This work addresses the challenge of accurately computing the prediction horizon in linear systems with time-varying input and measurement delays, where the inverse of the delay function typically lacks a closed-form solution. To overcome this limitation, the paper introduces neural operators into predictive control for the first time, proposing a data-driven approach that combines numerical integration with neural operators to approximate the delay inverse function to arbitrary precision. Based on this approximation, an output-feedback predictive controller is constructed. Theoretical analysis demonstrates that the closed-loop system is globally exponentially stable provided the approximation error is sufficiently small. Numerical experiments further validate the method’s ability to effectively balance accuracy and computational efficiency.

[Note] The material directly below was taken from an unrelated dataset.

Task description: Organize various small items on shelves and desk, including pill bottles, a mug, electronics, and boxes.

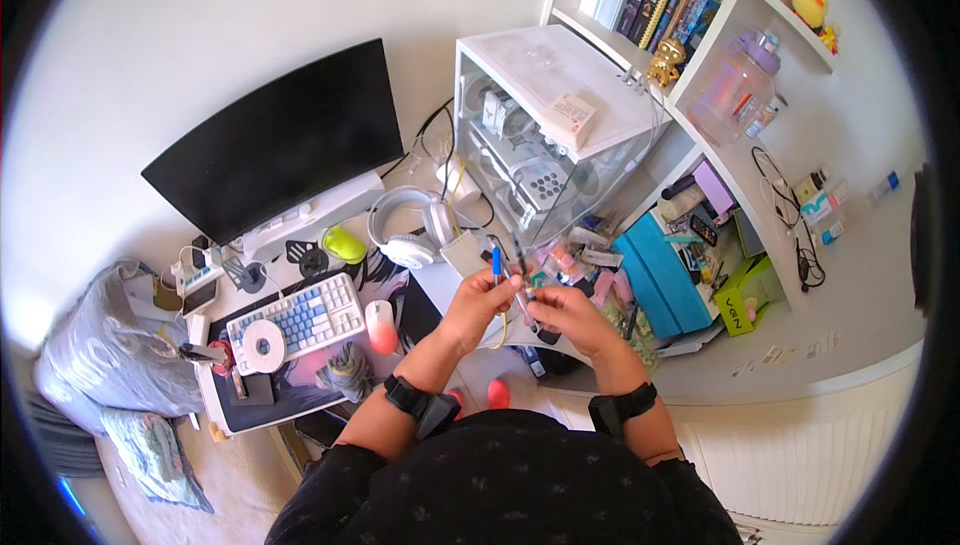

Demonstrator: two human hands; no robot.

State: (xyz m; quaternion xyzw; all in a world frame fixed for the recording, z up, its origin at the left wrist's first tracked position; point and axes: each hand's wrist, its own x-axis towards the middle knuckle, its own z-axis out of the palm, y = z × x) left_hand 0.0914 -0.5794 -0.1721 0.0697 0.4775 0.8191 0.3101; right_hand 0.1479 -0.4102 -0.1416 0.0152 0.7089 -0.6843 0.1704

Due to simplicity and strong stability guarantees, predictor feedback methods have stood as a popular approach for time delay systems since the 1950s. For time-varying delays, however, implementation requires computing a prediction horizon defined by the inverse of the delay function, which is rarely available in closed form and must be approximated. In this work, we formulate the inverse delay mapping as an operator learning problem and study predictor feedback under approximation of the prediction horizon. We propose two approaches: (i) a numerical method based on time integration of an equivalent ODE, and (ii) a data-driven method using neural operators to learn the inverse mapping. We show that both approaches achieve arbitrary approximation accuracy over compact sets, with complementary trade-offs in computational cost and scalability. Building on these approximations, we then develop an output-feedback predictor design for systems with delays in both the input and the measurement. We prove that the resulting closed-loop system is globally exponentially stable when the prediction horizon is approximated with sufficiently small error. Lastly, numerical experiments validate the proposed methods and illustrate their trade-offs between accuracy and computational efficiency.